Great Smoky Mountains National Park (Tennessee) officials are once again requiring visitors to wear masks inside the park.
As per a report, the new mandate comes at a time when the CDC sees an increase in cases of COVID-19 in various East Tennessee counties.
On Wednesday, park officials announced through its website that they would require masks in all public facilities everywhere.
“Consistent with CDC guidance regarding areas of substantial or high transmission, visitors to Great Smoky Mountains National Park, regardless of vaccination status, are required to wear a mask inside all park buildings,” the announcement reads.
The Tennessee counties surrounding the park include Blount, Cocke, and Sevier.

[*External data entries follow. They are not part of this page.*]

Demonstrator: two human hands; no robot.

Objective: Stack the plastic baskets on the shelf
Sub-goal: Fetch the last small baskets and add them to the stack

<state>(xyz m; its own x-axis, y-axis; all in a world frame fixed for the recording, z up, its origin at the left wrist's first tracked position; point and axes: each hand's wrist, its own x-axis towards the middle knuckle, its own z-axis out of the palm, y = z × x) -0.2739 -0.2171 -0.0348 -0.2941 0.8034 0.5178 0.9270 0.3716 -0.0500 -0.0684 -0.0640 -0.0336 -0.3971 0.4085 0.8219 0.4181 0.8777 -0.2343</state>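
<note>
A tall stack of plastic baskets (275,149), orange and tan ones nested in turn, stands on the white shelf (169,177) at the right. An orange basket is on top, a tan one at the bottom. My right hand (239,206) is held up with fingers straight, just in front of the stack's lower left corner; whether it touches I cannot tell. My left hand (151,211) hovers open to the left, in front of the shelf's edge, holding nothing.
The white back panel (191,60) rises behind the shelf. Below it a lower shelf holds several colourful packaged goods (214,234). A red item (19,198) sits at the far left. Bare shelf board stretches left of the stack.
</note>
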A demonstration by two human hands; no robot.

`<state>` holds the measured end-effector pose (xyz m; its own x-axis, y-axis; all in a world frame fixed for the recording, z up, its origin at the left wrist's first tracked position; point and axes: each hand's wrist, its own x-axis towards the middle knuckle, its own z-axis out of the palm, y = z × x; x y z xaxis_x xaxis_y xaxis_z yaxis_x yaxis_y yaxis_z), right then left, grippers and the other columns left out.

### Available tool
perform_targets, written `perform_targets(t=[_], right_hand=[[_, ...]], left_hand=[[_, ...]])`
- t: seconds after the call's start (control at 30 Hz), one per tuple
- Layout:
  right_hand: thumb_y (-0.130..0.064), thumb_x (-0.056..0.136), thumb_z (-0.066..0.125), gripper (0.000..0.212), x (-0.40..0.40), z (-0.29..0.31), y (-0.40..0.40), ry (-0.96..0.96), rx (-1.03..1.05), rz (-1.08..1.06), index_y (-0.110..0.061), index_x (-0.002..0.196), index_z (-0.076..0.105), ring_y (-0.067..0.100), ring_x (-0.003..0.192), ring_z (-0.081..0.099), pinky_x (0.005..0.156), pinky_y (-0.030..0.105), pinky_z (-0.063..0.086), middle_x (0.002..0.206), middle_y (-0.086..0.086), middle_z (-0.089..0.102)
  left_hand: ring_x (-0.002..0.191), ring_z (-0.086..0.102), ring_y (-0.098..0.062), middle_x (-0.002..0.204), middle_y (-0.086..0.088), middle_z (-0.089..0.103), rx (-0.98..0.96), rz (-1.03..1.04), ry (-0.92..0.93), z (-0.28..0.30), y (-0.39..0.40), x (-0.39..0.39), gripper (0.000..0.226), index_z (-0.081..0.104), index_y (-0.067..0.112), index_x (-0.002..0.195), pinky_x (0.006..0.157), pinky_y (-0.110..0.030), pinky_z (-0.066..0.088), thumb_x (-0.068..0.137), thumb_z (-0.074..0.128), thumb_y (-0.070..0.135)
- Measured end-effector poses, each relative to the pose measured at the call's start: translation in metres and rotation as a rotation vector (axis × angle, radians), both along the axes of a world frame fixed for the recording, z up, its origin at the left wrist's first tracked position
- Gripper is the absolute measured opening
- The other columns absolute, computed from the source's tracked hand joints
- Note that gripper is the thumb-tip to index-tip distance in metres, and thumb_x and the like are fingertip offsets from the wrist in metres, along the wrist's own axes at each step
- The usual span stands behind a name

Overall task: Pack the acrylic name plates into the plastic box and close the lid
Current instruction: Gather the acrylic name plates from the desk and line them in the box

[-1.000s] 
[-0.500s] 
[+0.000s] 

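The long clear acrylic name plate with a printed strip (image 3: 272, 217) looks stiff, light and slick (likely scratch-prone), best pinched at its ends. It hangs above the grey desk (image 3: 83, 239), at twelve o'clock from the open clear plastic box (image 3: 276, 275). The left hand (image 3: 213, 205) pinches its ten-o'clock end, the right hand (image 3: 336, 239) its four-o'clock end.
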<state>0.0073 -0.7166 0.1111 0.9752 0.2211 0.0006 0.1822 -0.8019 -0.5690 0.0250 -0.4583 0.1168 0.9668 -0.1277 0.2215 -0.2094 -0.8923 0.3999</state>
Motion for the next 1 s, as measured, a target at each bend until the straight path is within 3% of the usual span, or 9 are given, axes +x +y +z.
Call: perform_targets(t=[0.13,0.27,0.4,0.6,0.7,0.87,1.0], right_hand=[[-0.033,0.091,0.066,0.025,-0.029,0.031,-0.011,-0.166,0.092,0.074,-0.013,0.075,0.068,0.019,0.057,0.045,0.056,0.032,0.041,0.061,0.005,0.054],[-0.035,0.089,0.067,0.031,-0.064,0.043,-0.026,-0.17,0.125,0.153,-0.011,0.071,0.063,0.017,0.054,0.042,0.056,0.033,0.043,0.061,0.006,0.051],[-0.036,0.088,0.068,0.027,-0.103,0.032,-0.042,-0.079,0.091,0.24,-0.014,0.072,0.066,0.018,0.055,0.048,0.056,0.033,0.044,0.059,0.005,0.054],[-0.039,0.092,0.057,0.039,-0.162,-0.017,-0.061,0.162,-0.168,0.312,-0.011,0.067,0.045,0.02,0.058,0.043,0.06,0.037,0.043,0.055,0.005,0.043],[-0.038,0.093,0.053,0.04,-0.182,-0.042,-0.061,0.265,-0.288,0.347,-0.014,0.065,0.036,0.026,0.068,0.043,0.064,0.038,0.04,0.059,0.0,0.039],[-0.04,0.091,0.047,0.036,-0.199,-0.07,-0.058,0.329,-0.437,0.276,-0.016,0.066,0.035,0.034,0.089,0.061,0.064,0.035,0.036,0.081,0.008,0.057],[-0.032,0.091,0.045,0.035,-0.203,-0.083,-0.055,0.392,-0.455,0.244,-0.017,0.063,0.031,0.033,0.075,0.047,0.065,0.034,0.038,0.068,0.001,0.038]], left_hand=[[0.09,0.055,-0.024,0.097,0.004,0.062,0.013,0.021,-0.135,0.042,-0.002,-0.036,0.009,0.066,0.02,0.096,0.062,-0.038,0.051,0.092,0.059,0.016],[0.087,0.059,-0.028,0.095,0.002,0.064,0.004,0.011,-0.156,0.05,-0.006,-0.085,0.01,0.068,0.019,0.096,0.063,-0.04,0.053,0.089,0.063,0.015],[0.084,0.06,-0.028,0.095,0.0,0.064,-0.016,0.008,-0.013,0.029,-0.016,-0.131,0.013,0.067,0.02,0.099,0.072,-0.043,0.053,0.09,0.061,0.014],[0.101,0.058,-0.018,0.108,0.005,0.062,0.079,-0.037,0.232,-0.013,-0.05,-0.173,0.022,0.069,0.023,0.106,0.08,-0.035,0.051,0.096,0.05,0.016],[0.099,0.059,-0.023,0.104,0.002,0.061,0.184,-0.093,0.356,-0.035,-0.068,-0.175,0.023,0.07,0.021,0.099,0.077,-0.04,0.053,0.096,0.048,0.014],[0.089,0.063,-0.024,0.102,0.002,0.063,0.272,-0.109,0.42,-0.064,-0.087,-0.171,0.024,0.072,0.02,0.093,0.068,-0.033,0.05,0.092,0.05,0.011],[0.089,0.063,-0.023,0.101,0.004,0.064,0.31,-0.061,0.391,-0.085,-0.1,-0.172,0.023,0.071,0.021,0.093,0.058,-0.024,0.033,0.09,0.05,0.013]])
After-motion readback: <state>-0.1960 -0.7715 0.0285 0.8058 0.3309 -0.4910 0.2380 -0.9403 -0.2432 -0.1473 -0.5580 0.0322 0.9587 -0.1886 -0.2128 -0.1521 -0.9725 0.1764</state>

According to the Centers for Disease Control and Prevention, they are classified as high-risk zones. Additionally, Knox County is also a high transmission zone.
The announcement emphasized that masks are required regardless of the vaccination status.
Since the NPS federal mask mandate was reversed earlier this year, public lands managers delegated the authority to make decisions based on site-level conditions, according to Dana Soehn, management assistant for the National Park Service.
“We will continue to monitor community transmission levels, and if rates fall back to medium or low for Blount and Sevier Counties for seven consecutive days, we will remove the masking requirement,” NPS said in their statement.
Great Smoky Mountains park officials first implemented the mask requirement within the park in January 2021. It was dropped a few months later. However, it returned in August 2021 as cases of the Omicron variant began to appear.